È stato il giudice che ha condotto la causa ad affermare che le prove in tal senso sono “schiaccianti”. Il caso era stato portato avanti dalla Crypto Open Patent Alliance (COPA), con il preciso intento di smascherare una volta per tutte quello che è ritenuto con tutta evidenza un semplice truffatore.

Craig Wright è Satoshi Nakamoto? La risposta è assolutamente negativa

Un tribunale del Regno Unito ha concluso che Craig Wright non è Satoshi Nakamoto e neanche l’autore del celebre white paper di Bitcoin. Il giudice interessato, James Mellor, ha definito assolutamente schiaccianti le prove al riguardo.

La causa era stata intentata dalla COPA nell’aprile 2021 nel preciso intento di impedire che Craig Wright, l’autoproclamato Satoshi Nakamoto, potesse rivendicare diritti d’autore sul whitepaper e sul database di Bitcoin.

Nelle pieghe del processo, sono stati in particolare Adam Back, pioniere del meccanismo di consenso Proof-of-Work su cui si regge Bitcoin, e il primo collaboratore di Nakamoto, Martti Malmi a contestare le affermazioni dell’imprenditore australiano.

Perché la vicenda è approdata nelle aule di tribunale

Come abbiamo già ricordato, la questione è approdata nelle aule di tribunale per impedire che Wright possa in futuro appropriarsi dei diritti d’autore sul documento base di BTC e sul suo database. La Crypto Open Patent Alliance, infatti, ritiene che ove ciò accadesse ne verrebbe influenzato l’accesso e l’utilizzo dell’icona crypto.
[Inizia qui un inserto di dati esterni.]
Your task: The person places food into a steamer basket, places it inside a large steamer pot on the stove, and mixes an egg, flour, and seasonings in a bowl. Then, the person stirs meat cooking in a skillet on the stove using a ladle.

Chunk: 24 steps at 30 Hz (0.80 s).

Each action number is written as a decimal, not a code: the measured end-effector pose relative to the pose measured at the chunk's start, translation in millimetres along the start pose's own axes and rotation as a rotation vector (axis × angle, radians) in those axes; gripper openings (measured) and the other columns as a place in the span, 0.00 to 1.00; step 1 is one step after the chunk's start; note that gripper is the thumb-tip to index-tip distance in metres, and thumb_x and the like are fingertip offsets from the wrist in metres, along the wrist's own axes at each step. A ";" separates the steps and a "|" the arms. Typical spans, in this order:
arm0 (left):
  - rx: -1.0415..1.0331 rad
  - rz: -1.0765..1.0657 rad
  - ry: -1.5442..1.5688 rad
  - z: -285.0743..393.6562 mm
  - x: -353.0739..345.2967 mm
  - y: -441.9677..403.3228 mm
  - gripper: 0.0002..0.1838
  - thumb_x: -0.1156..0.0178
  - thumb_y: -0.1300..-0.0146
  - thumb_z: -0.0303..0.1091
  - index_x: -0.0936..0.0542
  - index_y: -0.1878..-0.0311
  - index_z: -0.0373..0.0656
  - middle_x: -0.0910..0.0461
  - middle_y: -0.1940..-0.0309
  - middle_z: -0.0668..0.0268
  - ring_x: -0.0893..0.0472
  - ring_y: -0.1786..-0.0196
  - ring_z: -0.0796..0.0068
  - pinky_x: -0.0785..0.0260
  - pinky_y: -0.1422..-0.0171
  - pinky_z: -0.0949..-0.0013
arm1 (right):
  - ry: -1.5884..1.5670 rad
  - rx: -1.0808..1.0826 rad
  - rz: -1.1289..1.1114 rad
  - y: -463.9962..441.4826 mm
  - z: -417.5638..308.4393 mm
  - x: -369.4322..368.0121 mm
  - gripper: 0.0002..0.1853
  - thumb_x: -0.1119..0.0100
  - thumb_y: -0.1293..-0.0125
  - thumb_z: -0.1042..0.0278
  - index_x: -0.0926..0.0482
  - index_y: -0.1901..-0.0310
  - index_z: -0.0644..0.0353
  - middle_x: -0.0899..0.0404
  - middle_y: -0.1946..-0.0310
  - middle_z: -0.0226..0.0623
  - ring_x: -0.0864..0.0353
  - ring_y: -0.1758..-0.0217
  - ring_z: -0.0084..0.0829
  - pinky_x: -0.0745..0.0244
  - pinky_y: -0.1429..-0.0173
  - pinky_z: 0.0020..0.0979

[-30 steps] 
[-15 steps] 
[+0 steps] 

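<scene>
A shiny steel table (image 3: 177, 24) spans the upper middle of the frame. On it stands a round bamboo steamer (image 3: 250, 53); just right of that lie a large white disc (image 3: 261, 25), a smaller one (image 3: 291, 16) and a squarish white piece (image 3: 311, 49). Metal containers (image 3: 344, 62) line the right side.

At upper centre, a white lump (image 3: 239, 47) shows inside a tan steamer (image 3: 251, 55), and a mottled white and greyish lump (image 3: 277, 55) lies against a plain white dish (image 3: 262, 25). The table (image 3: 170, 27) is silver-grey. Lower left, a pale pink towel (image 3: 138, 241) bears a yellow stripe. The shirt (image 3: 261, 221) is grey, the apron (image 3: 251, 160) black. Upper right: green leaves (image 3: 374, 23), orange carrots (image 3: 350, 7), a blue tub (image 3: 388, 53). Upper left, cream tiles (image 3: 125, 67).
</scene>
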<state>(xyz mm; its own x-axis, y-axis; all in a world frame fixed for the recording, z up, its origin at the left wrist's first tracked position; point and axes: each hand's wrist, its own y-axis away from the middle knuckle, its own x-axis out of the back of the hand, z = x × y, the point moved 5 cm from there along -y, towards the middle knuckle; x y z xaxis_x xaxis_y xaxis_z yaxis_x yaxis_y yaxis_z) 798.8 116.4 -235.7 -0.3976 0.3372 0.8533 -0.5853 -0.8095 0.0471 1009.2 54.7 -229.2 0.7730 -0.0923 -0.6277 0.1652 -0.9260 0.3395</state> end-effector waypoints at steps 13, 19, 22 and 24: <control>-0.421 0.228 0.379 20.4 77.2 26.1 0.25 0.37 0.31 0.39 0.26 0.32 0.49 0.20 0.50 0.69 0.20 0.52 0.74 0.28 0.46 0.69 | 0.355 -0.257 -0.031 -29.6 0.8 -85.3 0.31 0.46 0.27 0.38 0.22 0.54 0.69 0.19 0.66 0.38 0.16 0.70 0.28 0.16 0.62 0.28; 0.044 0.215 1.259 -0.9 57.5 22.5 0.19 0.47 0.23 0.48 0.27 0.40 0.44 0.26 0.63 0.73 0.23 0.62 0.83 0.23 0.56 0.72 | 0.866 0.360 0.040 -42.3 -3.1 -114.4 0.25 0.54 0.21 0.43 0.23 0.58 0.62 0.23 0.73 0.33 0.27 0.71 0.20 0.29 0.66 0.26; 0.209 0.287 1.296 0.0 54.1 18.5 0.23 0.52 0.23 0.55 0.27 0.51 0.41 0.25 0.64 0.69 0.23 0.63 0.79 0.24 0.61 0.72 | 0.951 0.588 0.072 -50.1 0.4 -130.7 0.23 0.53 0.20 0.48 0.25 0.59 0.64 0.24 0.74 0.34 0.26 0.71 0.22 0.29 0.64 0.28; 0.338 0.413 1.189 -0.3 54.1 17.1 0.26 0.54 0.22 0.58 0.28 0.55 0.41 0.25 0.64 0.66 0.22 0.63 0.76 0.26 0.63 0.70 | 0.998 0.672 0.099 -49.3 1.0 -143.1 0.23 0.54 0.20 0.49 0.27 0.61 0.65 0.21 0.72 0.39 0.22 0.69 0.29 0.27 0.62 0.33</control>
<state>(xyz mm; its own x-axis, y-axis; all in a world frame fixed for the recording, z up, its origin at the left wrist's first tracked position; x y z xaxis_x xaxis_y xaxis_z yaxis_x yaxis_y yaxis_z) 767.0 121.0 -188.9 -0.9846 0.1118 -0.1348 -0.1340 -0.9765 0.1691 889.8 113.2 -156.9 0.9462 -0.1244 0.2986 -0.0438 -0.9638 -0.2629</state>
A rivelarsi decisivi sul verdetto fonale sono stati Adam Back e Martti Malmi. Il secondo, in particolare, non ha avuto remore nell’affermare di aver intrattenuto rapporti con il creatore di BTC, che è una persona diversa da Craig Wright.

Alla fine del dibattimento il giudice James Mellor non ha quindi avuto dubbi nella proclamazione del verdetto. Secondo lui, infatti, le prove che andavano contro le affermazioni dell’uomo d’affari australiano erano schiaccianti.
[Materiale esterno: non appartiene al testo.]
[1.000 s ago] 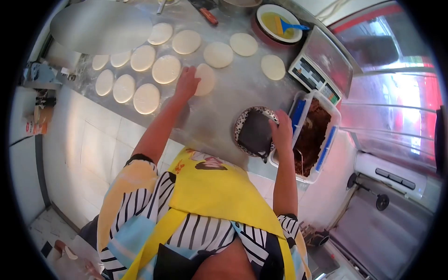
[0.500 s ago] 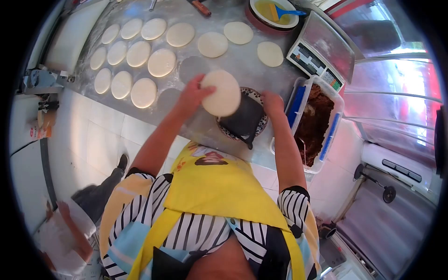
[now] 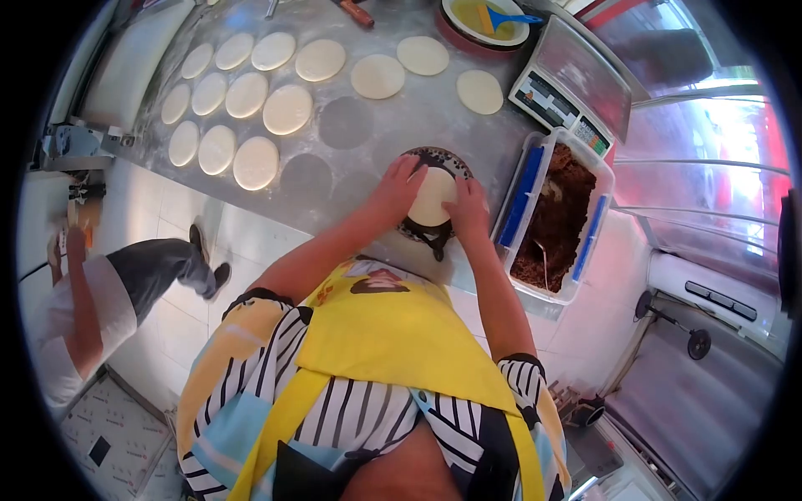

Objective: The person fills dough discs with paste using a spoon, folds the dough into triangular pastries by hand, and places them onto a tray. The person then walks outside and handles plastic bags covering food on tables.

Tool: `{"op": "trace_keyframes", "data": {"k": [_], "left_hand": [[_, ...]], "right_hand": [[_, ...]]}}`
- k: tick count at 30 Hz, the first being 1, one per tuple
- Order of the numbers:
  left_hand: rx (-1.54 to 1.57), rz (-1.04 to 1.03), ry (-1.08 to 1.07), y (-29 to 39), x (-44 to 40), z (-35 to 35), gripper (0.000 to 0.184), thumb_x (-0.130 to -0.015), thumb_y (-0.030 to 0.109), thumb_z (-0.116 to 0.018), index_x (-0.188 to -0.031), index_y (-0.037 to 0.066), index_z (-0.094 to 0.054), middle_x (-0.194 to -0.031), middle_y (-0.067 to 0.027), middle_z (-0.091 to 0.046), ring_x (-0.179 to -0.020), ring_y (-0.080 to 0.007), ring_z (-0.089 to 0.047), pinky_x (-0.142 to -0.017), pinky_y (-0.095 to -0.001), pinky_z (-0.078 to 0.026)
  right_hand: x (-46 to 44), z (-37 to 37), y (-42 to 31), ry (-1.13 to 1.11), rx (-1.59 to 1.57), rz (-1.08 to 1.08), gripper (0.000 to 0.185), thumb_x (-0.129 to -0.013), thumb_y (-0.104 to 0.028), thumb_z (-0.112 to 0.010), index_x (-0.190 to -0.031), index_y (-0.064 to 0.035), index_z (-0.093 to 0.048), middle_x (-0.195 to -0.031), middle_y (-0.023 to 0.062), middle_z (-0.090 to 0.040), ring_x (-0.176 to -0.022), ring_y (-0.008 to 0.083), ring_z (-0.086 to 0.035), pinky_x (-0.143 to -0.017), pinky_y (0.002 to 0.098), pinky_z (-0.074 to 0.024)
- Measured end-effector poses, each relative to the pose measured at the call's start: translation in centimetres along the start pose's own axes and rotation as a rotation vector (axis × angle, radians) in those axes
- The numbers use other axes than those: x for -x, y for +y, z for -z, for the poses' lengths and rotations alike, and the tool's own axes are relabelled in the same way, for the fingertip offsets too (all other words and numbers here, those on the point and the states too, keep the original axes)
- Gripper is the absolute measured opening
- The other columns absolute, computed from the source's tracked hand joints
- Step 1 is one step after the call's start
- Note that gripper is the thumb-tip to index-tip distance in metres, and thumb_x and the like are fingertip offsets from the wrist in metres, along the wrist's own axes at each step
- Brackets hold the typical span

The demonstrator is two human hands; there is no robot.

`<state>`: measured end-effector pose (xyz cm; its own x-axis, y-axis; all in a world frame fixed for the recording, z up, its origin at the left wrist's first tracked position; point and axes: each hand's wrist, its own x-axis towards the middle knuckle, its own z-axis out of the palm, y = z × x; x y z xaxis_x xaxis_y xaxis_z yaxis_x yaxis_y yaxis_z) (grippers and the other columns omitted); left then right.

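"Where are the fingers?"

"The left hand point(image 3: 399, 194) lies at the left of a patterned bowl point(image 3: 443, 154), its fingers loosely spread against a pale dough disc point(image 3: 431, 199). The right hand point(image 3: 469, 205) is at the bowl's right rim, thumb by the disc; I can't tell whether its fingers grip."

"And the disc?"

"Within the bowl's rim, over a dark lining point(image 3: 437, 244), part of which trails out at the bowl's near side."

"How is this best handled?"

"Gently, I'd judge: flat fingertips, even pressure from both sides, the disc centred so its edge neither folds nor stretches. The right hand could steady the bowl, and the lining is best kept smooth underneath."

"What lies farther out?"

"Left of the bowl and beyond it, dough rounds point(image 3: 287, 109) on the grey bench point(image 3: 501, 144). Right of it, a tub point(image 3: 587, 250) of dark brown crumbly mixture point(image 3: 543, 224); beyond it to the right, a scale point(image 3: 560, 107)."
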<state>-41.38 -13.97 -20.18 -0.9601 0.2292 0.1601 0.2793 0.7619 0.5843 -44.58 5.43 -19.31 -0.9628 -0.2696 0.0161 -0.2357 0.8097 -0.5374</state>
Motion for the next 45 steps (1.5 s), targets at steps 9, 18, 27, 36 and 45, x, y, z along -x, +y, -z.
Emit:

Craig Wright ora si arrenderà?

In molti hanno esultato di fronte al giudizio rilasciato nel Regno Unito. Craig Wright è infatti detestato da un gran numero di persone, tanto da essersi guadagnato l’irridente nomignolo di “Faketoshi”.

Il verdetto non è però sorprendente. Già nel corso della causa intentata da Ira Kleiman contro di lui, aveva infatti riportato una netta sconfitta, provando a farla passare per una vittoria. Era stato condannato a versare oltre 100 milioni di dollari al querelante, nell’ambito di una vertenza che questi aveva intentato per il furto di Bitcoin a danno di Satoshi Nakamoto dopo la morte di quest’ultimo.
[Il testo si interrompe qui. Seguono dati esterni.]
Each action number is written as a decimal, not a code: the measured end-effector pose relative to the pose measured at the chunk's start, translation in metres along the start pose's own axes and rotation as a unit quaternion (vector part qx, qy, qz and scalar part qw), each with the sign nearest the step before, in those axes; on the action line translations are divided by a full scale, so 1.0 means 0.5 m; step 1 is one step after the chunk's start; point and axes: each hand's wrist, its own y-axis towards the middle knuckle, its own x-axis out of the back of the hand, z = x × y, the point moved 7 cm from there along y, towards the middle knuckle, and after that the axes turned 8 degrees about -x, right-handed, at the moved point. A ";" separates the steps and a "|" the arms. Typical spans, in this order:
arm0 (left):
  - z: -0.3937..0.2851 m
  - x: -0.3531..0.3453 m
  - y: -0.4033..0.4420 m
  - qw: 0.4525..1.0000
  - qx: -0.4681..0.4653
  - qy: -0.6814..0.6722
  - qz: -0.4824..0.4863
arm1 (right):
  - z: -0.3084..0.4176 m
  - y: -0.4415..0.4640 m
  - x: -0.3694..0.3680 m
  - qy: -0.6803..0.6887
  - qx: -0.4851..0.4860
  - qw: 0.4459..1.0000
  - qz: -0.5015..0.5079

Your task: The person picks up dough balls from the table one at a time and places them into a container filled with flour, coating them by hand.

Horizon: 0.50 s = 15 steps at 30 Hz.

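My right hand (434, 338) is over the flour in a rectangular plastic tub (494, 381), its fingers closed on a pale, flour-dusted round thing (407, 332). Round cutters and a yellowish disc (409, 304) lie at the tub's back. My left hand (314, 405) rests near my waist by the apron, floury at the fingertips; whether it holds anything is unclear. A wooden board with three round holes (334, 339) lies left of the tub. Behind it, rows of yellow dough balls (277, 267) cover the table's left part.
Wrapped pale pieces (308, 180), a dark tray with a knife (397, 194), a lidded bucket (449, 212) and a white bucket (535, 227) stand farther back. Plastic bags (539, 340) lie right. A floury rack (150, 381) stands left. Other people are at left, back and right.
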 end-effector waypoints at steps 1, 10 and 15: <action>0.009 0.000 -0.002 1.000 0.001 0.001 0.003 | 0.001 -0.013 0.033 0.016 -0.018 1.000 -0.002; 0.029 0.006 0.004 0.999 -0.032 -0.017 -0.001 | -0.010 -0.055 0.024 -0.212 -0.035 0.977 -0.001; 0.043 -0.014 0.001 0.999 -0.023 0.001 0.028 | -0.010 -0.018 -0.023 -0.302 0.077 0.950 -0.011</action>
Proprio durante questa causa la difesa di Wright aveva barcollato paurosamente, causa la presentazione di una serie di indirizzi BTC poi risultati falsi. Aveva inoltre affermato che un corriere da lui delegato si sarebbe presentato a gennaio con le chiavi di accesso le quali avrebbero consentito a Wright di rientrare in possesso di circa 1,1 milioni di Bitcoin. Un evento mai accaduto.

Un personaggio molto discusso

Peraltro, Wright si trova ormai da tempo sotto attacco, da più parti. In particolare, ha destato sensazione l’accusa avanzata da PaintedFrog, un blogger anonimo, di aver copiato la tesi con cui Wright si è laureato in giurisprudenza presso Northumbria University, nel 2008.

Si tratta peraltro dello stesso personaggio che aveva già avanzato un’accusa di plagio per la tesi di laurea presentata nel 2017 alla Charles Stuart University nel 2017, nell’intento di ottenere un dottorato. Un’accusa molto circostanziata, che affermava senza mezzi termini l’adozione di enormi parti di altri documenti. Nel farlo Wright aveva soltanto mutato alcuni termini ricorrendo a pseudonimi, in modo da bypassare i controlli automatici. In particolare, i testi copiati erano stati tre: “Ethical Hacking” scritto da Reto Baumann nel 2002, “Data Mining: Desktop Survival Guide”, pubblicato da Graham Williams nel gennaio 2008, e una pagina web elaborata da un professore di ornitologia.